__PROBLEM STATEMENT__
Return all lines of the data in which the string "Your" occurs.

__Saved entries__
Start of Block

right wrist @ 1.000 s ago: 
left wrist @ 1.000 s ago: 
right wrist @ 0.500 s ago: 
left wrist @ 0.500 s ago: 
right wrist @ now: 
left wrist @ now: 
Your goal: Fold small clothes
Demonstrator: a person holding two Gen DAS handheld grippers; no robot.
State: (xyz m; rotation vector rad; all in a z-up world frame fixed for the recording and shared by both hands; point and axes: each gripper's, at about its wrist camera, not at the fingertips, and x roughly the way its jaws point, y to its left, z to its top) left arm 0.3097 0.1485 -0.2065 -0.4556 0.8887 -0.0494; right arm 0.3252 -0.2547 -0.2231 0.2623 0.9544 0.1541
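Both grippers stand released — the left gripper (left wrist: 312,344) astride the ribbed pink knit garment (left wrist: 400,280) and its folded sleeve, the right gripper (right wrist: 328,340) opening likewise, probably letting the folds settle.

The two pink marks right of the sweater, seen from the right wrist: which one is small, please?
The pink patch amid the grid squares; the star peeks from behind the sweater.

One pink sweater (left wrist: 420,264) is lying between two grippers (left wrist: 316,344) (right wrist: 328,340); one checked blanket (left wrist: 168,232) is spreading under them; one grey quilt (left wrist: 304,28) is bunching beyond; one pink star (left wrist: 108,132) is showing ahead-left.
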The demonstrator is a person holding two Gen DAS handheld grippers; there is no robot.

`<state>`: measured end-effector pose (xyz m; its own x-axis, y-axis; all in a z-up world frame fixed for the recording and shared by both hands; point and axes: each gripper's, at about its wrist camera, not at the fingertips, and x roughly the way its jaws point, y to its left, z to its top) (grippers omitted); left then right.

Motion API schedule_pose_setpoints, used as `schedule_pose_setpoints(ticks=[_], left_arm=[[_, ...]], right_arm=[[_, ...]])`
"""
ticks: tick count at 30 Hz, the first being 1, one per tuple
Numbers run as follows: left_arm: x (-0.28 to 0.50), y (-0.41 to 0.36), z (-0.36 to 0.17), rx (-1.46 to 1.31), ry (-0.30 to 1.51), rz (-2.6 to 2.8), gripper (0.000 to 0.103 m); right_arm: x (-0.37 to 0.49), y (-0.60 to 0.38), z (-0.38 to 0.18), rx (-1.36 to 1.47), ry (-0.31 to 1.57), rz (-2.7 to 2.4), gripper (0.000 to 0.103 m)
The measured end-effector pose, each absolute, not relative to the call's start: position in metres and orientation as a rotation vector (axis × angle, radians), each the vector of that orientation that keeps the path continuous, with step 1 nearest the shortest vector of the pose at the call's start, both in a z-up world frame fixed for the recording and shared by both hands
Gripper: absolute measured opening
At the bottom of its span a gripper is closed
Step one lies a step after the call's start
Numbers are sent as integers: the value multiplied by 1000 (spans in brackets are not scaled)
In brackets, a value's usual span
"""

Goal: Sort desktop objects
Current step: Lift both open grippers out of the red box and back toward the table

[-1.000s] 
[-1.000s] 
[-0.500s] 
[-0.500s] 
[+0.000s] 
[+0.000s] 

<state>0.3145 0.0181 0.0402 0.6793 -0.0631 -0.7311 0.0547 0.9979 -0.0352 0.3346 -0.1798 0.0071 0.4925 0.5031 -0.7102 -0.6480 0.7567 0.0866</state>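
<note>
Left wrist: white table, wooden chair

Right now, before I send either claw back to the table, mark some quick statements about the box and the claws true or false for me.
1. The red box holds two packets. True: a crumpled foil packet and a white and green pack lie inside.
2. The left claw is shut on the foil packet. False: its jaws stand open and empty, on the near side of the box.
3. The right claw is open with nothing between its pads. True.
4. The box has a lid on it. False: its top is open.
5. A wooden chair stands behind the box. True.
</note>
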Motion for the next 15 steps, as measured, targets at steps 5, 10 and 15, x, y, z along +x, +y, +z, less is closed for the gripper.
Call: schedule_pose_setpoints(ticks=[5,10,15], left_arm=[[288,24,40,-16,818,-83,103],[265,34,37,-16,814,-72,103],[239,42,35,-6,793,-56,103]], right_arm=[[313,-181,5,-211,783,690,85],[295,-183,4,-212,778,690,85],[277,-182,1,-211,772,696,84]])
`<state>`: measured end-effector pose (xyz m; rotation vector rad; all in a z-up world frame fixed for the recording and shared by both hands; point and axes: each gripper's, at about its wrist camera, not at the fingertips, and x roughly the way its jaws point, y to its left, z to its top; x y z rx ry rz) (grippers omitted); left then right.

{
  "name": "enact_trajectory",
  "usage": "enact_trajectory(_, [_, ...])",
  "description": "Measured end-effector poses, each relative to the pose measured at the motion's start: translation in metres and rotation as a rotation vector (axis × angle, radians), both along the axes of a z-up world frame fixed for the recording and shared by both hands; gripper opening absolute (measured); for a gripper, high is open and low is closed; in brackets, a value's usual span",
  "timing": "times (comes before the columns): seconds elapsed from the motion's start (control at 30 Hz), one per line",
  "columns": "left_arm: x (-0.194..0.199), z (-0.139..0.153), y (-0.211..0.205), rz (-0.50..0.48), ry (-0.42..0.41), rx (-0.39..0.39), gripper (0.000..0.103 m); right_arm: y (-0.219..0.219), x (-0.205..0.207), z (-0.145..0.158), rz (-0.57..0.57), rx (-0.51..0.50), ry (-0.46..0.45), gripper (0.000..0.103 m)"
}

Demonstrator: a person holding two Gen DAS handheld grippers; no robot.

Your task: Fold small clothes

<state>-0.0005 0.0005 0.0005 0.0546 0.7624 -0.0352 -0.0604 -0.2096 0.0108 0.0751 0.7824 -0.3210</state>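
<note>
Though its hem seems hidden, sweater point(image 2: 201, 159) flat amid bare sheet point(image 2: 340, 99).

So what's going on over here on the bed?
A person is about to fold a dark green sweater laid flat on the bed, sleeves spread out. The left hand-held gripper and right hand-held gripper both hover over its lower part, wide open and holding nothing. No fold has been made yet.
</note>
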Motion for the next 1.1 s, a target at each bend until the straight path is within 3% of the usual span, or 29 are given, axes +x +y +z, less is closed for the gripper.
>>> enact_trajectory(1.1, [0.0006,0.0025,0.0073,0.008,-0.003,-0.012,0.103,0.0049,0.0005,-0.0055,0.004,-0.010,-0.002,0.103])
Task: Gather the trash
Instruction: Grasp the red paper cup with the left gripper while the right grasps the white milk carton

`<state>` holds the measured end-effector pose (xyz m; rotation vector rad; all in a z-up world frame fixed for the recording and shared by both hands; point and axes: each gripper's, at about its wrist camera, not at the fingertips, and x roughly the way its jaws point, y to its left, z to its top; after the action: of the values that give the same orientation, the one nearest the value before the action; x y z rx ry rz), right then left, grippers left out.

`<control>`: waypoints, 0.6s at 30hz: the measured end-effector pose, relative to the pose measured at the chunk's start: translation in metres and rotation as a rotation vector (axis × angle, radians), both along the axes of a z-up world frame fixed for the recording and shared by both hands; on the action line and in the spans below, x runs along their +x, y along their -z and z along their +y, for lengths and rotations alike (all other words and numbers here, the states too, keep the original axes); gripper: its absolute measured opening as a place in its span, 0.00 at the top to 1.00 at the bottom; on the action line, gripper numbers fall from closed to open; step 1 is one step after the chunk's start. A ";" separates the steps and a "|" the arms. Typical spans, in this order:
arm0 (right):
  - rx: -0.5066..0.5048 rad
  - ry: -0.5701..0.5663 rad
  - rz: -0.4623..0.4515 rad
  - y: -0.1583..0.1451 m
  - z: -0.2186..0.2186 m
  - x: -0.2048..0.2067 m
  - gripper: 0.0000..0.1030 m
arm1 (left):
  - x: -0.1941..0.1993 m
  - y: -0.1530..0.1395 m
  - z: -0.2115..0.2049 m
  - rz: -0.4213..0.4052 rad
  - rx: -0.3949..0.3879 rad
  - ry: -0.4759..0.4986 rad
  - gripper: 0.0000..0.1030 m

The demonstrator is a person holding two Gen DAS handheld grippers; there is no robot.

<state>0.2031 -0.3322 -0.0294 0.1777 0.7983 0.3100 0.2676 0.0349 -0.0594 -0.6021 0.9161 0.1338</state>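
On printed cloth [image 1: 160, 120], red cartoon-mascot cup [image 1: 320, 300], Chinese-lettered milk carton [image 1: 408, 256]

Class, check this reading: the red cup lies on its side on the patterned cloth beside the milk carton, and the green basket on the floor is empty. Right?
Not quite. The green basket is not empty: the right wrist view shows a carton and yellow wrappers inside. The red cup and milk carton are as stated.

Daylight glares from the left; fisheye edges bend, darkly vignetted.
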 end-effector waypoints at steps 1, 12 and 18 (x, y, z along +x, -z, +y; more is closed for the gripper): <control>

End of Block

__RESPONSE BOX__
Your goal: Fold small clothes
Your task: Fold small clothes

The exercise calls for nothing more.